Task to complete: Among the entries that follow, find every line with the word "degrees" and copy it.

————

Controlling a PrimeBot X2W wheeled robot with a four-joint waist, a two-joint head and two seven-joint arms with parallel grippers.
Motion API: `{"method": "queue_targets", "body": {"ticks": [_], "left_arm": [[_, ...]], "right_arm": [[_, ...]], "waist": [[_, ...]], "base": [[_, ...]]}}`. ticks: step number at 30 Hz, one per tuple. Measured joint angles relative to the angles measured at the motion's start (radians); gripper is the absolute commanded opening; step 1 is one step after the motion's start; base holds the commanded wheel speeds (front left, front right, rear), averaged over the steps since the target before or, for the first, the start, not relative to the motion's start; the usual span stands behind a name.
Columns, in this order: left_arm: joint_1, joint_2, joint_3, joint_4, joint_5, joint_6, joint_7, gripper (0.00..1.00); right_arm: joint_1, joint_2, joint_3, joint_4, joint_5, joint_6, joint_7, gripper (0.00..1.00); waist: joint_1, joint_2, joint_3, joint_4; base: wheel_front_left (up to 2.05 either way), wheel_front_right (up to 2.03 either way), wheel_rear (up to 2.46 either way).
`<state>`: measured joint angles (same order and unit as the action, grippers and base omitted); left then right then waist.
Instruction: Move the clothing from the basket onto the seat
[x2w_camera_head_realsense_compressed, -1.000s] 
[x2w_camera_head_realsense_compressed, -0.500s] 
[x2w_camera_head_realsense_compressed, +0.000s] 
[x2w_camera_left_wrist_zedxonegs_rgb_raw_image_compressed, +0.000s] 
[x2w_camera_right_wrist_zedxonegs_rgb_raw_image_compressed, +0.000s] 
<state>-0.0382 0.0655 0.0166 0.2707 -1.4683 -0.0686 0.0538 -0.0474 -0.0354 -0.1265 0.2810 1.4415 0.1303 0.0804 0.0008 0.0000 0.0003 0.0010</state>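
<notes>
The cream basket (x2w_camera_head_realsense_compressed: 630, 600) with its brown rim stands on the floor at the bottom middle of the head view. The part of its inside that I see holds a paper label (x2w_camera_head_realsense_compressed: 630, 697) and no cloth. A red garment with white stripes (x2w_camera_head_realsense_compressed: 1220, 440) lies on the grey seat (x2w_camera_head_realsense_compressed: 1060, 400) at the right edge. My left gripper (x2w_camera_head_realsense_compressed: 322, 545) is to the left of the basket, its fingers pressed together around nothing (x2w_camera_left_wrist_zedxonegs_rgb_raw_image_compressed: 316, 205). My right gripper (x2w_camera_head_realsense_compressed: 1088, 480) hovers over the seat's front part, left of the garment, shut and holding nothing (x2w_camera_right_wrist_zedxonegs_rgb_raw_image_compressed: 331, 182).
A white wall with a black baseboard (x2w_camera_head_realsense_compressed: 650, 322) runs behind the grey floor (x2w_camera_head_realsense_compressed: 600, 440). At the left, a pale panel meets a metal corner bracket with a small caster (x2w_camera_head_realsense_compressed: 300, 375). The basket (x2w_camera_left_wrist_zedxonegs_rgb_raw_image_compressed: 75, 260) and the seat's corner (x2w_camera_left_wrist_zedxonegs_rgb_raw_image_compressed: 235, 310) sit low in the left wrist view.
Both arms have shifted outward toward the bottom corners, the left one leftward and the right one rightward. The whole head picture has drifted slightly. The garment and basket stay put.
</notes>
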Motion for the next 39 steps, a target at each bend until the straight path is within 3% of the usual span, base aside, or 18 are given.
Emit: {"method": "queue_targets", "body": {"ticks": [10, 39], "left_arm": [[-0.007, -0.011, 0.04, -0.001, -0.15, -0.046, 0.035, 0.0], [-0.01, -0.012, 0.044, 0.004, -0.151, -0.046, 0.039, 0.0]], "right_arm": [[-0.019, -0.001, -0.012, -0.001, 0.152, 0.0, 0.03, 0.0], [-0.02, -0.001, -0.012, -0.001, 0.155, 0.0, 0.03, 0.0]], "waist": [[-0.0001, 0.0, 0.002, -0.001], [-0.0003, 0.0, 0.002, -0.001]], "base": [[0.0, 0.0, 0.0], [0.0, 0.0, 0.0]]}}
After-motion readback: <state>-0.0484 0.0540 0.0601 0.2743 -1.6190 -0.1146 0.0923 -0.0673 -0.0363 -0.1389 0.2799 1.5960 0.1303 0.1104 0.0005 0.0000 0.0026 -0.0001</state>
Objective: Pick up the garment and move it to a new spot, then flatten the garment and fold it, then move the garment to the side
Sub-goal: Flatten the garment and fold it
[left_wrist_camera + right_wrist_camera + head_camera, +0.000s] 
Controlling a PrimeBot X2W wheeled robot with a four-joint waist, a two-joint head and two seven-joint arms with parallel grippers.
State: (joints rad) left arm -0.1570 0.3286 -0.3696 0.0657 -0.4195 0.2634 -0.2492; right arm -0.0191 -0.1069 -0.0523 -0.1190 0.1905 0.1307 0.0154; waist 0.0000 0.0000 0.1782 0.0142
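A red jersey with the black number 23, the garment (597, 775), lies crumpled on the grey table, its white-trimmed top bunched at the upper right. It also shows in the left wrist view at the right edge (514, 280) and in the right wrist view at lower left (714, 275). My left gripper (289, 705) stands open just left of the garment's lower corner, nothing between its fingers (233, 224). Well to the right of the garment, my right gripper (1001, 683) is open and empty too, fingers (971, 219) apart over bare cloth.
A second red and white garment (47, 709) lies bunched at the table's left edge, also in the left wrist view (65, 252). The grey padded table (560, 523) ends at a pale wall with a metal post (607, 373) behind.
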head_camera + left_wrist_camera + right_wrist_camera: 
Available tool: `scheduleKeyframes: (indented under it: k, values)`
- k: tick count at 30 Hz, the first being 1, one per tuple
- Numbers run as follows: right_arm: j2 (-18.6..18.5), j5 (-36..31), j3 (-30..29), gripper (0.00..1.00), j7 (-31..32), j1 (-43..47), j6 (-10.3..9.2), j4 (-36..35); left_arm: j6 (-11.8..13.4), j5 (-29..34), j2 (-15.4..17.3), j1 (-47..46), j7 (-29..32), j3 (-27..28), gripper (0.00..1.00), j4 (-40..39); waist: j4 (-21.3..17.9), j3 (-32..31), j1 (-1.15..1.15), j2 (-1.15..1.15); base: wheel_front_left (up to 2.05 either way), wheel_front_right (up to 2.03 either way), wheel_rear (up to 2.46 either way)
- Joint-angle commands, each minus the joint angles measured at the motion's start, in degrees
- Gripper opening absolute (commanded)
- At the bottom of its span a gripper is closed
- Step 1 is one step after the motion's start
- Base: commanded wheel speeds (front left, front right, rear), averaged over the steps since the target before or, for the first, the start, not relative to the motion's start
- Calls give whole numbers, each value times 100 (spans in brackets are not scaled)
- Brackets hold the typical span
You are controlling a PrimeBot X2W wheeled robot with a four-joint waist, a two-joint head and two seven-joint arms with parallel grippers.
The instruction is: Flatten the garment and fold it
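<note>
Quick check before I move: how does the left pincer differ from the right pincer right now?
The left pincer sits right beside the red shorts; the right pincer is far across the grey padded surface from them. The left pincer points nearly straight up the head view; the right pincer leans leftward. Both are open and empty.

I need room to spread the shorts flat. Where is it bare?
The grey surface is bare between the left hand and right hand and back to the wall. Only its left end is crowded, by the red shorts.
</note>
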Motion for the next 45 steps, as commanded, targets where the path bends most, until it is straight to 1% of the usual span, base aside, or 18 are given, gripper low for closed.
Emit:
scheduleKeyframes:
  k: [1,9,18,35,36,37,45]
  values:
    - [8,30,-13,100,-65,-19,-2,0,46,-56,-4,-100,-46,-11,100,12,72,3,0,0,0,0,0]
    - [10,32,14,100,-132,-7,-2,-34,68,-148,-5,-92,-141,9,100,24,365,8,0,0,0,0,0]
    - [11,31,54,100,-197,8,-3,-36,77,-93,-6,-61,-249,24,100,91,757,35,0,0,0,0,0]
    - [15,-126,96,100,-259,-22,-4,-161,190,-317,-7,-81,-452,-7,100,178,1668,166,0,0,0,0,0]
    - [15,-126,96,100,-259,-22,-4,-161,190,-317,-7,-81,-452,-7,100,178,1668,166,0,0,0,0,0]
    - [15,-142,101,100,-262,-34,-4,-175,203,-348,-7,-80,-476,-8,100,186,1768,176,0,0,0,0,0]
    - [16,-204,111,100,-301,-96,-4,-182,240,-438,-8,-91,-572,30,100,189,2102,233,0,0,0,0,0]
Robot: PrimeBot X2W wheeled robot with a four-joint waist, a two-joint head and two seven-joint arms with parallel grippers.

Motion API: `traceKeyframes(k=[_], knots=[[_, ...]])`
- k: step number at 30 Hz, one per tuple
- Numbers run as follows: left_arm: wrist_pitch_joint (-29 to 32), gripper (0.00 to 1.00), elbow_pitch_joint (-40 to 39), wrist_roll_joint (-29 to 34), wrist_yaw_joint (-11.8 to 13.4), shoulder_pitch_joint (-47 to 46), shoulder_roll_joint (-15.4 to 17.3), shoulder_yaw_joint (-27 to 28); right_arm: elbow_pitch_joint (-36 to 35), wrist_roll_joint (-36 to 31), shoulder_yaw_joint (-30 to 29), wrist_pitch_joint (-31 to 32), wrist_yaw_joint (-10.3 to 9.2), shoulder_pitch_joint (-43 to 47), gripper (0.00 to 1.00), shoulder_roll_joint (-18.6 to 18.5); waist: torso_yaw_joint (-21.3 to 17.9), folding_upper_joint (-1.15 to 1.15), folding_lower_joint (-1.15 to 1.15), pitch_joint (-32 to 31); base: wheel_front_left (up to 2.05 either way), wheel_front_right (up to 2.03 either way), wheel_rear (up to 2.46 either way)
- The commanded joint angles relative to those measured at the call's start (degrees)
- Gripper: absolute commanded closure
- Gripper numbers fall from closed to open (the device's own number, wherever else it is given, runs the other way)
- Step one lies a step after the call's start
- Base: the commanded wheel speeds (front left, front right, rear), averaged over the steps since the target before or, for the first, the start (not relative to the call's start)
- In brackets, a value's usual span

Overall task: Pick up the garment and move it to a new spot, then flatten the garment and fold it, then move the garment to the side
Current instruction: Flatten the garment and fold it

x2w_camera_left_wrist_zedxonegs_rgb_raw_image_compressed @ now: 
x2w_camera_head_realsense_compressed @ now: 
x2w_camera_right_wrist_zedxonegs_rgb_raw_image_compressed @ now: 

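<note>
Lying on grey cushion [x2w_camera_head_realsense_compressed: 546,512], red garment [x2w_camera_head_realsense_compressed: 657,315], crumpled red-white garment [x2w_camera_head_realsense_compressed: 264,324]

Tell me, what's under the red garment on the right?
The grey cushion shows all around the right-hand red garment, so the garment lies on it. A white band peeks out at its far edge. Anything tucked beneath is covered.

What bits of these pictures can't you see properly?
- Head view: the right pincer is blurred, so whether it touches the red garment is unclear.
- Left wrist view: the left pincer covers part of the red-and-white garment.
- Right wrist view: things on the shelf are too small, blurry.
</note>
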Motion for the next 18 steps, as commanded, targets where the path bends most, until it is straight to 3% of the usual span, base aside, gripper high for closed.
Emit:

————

Response:
- Joint-angle commands, each minus the joint angles measured at the motion's start, in degrees
- The commanded joint angles relative to those measured at the call's start (degrees)

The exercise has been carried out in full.